December 2, 2019 By Lisa Rosenbloom

advent wreath lr

December 1, 2019, Charles Mayer

Listen again to these words from our epistle lesson:

“Besides this, you know what time it is, how it is now the moment for you to wake from sleep.  For salvation is nearer to us now than when we first became believers; the night is far gone, the day is near” (Romans 13:11-12a).

I’ve spoken before from this pulpit of the remarkable young Associate Pastor in my home church, who came to us at the age of 23 and inspired a total of six members of my high school youth group to attend seminary.  Pastor Stamper took us seriously, and had us reading Paul Tillich and Dietrich Bonhoffer and other 20th-Century theologians, and this in turn led us into other areas, like existential psychology.  Do you remember Rollo May? His book Love and Will was widely read by diverse audiences in the late sixties and early seventies, and its themes bridged psychology and theology in a way that excited us.  I probably first began thinking about somehow putting ordained ministry and the practice of psychology together on the strength of May’s book. 

One of his key claims in the book was that the neuroses of one generation become the realities of the next generation.  I loved the way that Rollo May respected his patients so much, taking their anxieties and fears seriously, even in fact as often prescient, based on deep perceptions of  the underlying state of the world.  Perhaps it was wrong to see his patients as neurotic at all, but that rather they were daring to face the true realities at hand.

This was in the days of the Vietnam War and the Cold War, and there was indeed a lot of existential dread in the air, and not only among people in therapy with Rollo May.  The focus of it, at least from my perspective, was mostly two-fold:  fears of nuclear catastrophe, and to some extent, fears of the destruction of the environment.  Rachel Carson’s great book Silent Spring, about the dangers of pesticide use, had been around since 1962, and there was certainly a great deal of talk about what was usually called “pollution” in those days.  I still very distinctly recall a nightmare I had in the sixth grade about the world coming to an end.  And after reading Rollo May, I worried that while I certainly thought of the dream as reflecting my own neurotic anxiety, there might still have been good reason for me to worry about the future two or three decades ahead.

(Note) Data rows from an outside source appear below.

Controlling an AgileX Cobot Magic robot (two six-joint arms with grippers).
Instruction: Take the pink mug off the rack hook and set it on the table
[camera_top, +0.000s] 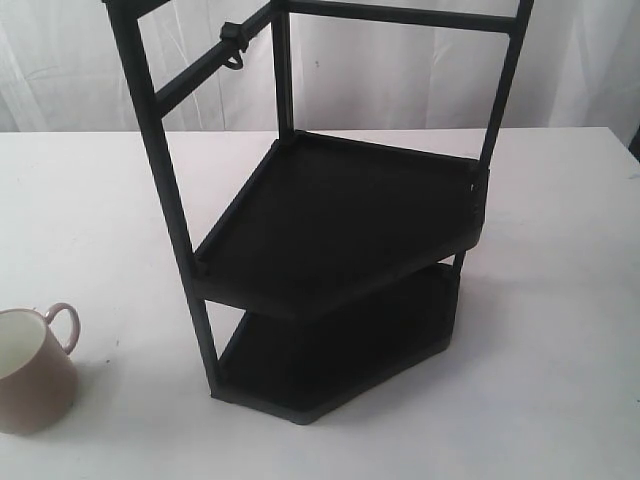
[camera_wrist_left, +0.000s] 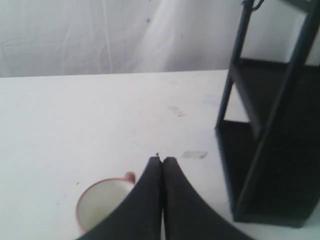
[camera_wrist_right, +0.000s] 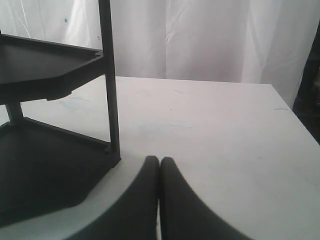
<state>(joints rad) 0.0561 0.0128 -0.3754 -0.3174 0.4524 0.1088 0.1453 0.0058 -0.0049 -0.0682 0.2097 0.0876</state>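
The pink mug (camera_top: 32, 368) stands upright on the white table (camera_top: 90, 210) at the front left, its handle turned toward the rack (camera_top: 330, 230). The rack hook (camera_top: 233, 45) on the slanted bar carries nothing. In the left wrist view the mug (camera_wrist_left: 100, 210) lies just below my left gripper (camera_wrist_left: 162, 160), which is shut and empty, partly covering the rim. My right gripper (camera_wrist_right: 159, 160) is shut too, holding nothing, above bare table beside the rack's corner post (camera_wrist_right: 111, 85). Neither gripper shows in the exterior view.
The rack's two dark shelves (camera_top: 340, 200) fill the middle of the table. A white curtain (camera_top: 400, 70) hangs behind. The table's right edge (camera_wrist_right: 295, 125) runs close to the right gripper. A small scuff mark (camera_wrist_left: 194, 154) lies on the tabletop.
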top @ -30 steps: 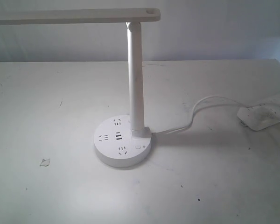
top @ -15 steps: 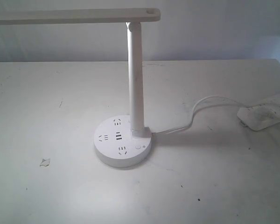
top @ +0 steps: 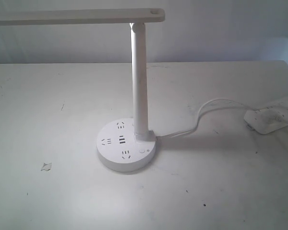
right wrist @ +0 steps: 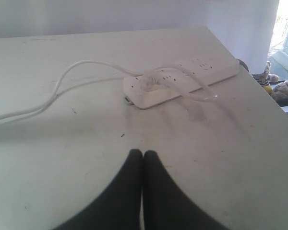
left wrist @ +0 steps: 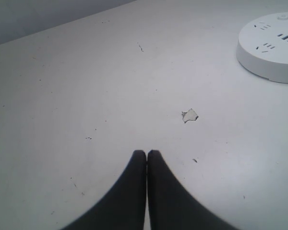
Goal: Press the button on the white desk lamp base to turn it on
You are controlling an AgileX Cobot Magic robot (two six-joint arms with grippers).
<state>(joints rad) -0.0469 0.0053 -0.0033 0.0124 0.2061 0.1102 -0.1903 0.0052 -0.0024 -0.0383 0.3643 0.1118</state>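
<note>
Though the button sits in plain sight on the lamp base, just beside the foot of the pole, nothing touches it. Exterior view matches a second ago: no arm in frame, nothing shifted. Left gripper has its fingers pressed together, empty, over bare table, with the base well apart. Right gripper is likewise closed and empty, facing the power strip. Judgement: the approach has not begun and the press is still to do.

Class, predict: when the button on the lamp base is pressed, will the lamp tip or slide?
Tipping seems unlikely: the base is wide and flat. The long overhanging head may wobble slightly.
</note>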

And, of course, it turned out that there was good reason.  Worrying about “pollution” seems almost quaint now.  I could fill the time allotted for this sermon with the list of seemingly catastrophic realities that we live with today (still including nuclear destruction, of course, which is rarely discussed anymore).  So, when we hear Paul’s words today – “you know what time it is” – and “salvation is nearer to us now than when we first became believers” – the sense that the end is near in a literal way seems entirely possible, even likely.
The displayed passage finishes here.